Русские отступают за сто двадцать верст – за Москву, французы доходят до Москвы и там останавливаются. В продолжение пяти недель после этого нет ни одного сражения. Французы не двигаются. Подобно смертельно раненному зверю, который, истекая кровью, зализывает свои раны, они пять недель остаются в Москве, ничего не предпринимая, и вдруг, без всякой новой причины, бегут назад: бросаются на Калужскую дорогу (и после победы, так как опять поле сражения осталось за ними под Малоярославцем), не вступая ни в одно серьезное сражение, бегут еще быстрее назад в Смоленск, за Смоленск, за Вильну, за Березину и далее.

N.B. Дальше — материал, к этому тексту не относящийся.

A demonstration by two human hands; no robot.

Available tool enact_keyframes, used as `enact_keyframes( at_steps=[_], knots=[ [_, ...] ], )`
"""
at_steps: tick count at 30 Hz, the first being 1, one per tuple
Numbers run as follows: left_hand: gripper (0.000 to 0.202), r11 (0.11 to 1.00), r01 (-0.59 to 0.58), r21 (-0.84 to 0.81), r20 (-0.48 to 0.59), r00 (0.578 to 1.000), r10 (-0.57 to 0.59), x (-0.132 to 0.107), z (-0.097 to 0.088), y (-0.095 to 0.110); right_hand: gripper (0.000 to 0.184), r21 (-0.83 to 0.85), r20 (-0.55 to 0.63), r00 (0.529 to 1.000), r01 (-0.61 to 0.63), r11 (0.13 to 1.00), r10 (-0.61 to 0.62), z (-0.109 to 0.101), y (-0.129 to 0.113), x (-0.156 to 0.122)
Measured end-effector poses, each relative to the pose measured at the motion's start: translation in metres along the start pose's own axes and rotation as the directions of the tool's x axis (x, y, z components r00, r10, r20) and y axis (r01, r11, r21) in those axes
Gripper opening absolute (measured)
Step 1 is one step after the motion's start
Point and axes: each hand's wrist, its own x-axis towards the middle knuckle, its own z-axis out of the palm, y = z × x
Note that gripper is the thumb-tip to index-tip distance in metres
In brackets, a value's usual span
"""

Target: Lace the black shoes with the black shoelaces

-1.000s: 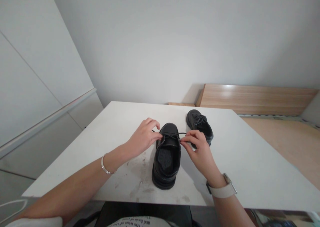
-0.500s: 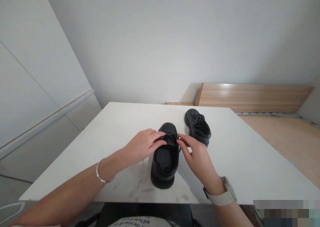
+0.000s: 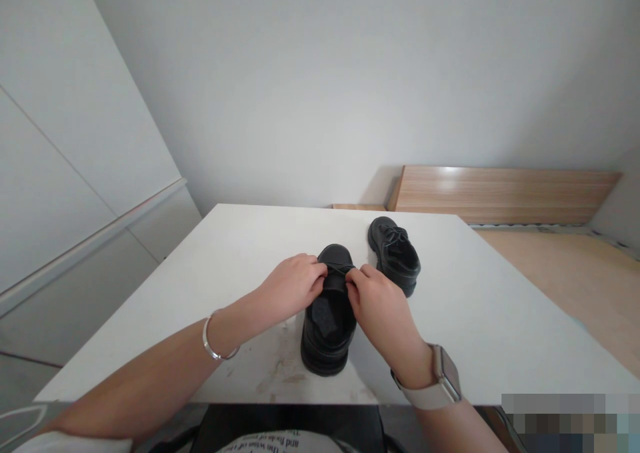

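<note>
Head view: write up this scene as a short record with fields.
Left hand: pinching the laces on the near shoe
Right hand: pinching the same laces, opposite side
Near shoe: black, upright, toe pointing away
Far shoe: black, beyond the near shoe and to its right
Table: white, smudged beside the near shoe
Worn: bracelet on left wrist, watch on right

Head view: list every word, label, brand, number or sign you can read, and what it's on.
"and": on the shirt, upside down; perhaps "fools of" after it, the rest too blurred or cut off.
Watch: nothing legible.
Near shoe, far shoe: none readable.
</note>
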Motion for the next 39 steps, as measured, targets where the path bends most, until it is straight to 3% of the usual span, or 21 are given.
enact_keyframes(
  at_steps=[3, 5, 8, 10, 13, 15, 18, 20, 24, 27, 29, 32, 35, 39],
  knots=[
    [0.021, 1.000, -0.003, 0.004, -0.028, 1.000, 0.003, -0.001, -0.001, 0.000, 0.017, -0.078, -0.025, 1.000, -0.005, 0.997, 0.003, -0.003, -0.002, 0.004],
    [0.018, 0.999, -0.020, -0.046, -0.104, 0.995, 0.015, -0.002, -0.005, 0.000, 0.015, -0.068, -0.074, 0.997, 0.021, 0.997, -0.026, -0.005, -0.004, 0.009],
    [0.013, 0.957, -0.080, -0.278, -0.299, 0.954, -0.007, -0.003, -0.020, 0.001, 0.012, 0.168, -0.157, 0.986, 0.073, 0.983, -0.046, -0.013, -0.007, 0.017],
    [0.010, 0.866, -0.132, -0.482, -0.444, 0.889, -0.112, -0.003, -0.035, 0.004, 0.011, 0.433, -0.266, 0.964, 0.136, 0.891, -0.018, -0.023, -0.010, 0.022],
    [0.009, 0.707, -0.238, -0.666, -0.571, 0.772, -0.278, -0.002, -0.053, 0.008, 0.007, 0.705, -0.460, 0.880, 0.279, 0.652, 0.121, -0.040, -0.014, 0.026],
    [0.009, 0.648, -0.294, -0.702, -0.593, 0.745, -0.305, 0.001, -0.058, 0.012, 0.006, 0.774, -0.516, 0.833, 0.352, 0.527, 0.201, -0.047, -0.017, 0.028],
    [0.009, 0.583, -0.321, -0.747, -0.563, 0.771, -0.297, 0.006, -0.055, 0.018, 0.006, 0.799, -0.520, 0.833, 0.396, 0.452, 0.189, -0.048, -0.019, 0.028],
    [0.008, 0.513, -0.327, -0.794, -0.515, 0.810, -0.281, 0.009, -0.049, 0.023, 0.008, 0.743, -0.559, 0.820, 0.432, 0.510, 0.120, -0.047, -0.020, 0.028],
    [0.014, 0.256, -0.320, -0.912, -0.373, 0.907, -0.194, 0.013, -0.041, 0.031, 0.011, 0.580, -0.652, 0.757, 0.462, 0.671, 0.043, -0.044, -0.020, 0.027],
    [0.021, 0.077, -0.288, -0.954, -0.297, 0.942, -0.157, 0.014, -0.038, 0.032, 0.011, 0.641, -0.631, 0.772, 0.461, 0.614, 0.079, -0.039, -0.018, 0.027],
    [0.021, 0.056, -0.275, -0.960, -0.280, 0.947, -0.157, 0.013, -0.037, 0.030, 0.010, 0.742, -0.579, 0.804, 0.450, 0.496, 0.137, -0.032, -0.017, 0.028],
    [0.014, 0.108, -0.287, -0.952, -0.302, 0.940, -0.162, 0.011, -0.036, 0.027, 0.011, 0.874, -0.434, 0.881, 0.362, 0.323, 0.188, -0.020, -0.013, 0.028],
    [0.009, 0.166, -0.285, -0.944, -0.312, 0.935, -0.167, 0.009, -0.035, 0.024, 0.011, 0.927, -0.321, 0.931, 0.272, 0.259, 0.171, -0.012, -0.009, 0.026],
    [0.021, 0.157, -0.261, -0.953, -0.285, 0.945, -0.161, 0.008, -0.034, 0.020, 0.010, 0.944, -0.291, 0.933, 0.245, 0.220, 0.212, -0.010, -0.008, 0.025]
  ],
)
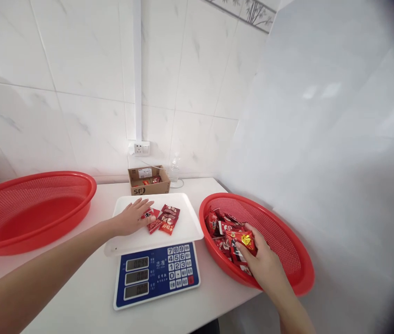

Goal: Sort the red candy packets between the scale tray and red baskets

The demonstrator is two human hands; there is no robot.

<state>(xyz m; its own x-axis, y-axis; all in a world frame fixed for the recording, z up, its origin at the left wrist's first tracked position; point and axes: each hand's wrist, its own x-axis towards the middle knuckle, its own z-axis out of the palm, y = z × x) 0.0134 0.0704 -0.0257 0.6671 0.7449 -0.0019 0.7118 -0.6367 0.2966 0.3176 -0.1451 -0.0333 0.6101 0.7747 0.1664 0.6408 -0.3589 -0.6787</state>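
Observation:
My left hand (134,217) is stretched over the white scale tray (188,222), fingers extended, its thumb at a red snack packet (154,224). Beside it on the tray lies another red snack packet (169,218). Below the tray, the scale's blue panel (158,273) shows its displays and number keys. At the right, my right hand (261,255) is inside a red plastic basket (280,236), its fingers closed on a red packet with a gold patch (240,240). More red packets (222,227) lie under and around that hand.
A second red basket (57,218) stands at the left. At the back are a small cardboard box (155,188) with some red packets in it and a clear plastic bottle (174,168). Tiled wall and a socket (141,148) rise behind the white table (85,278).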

В вечер 26 го августа и Кутузов, и вся русская армия были уверены, что Бородинское сражение выиграно. Кутузов так и писал государю. Кутузов приказал готовиться на новый бой, чтобы добить неприятеля не потому, чтобы он хотел кого нибудь обманывать, но потому, что он знал, что враг побежден, так же как знал это каждый из участников сражения.
Но в тот же вечер и на другой день стали, одно за другим, приходить известия о потерях неслыханных, о потере половины армии, и новое сражение оказалось физически невозможным.
Нельзя было давать сражения, когда еще не собраны были сведения, не убраны раненые, не пополнены снаряды, не сочтены убитые, не назначены новые начальники на места убитых, не наелись и не выспались люди.
А вместе с тем сейчас же после сражения, на другое утро, французское войско (по той стремительной силе движения, увеличенного теперь как бы в обратном отношении квадратов расстояний) уже надвигалось само собой на русское войско. Кутузов хотел атаковать на другой день, и вся армия хотела этого. Но для того чтобы атаковать, недостаточно желания сделать это; нужно, чтоб была возможность это сделать, а возможности этой не было. Нельзя было не отступить на один переход, потом точно так же нельзя было не отступить на другой и на третий переход, и наконец 1 го сентября, – когда армия подошла к Москве, – несмотря на всю силу поднявшегося чувства в рядах войск, сила вещей требовала того, чтобы войска эти шли за Москву. И войска отступили ещо на один, на последний переход и отдали Москву неприятелю.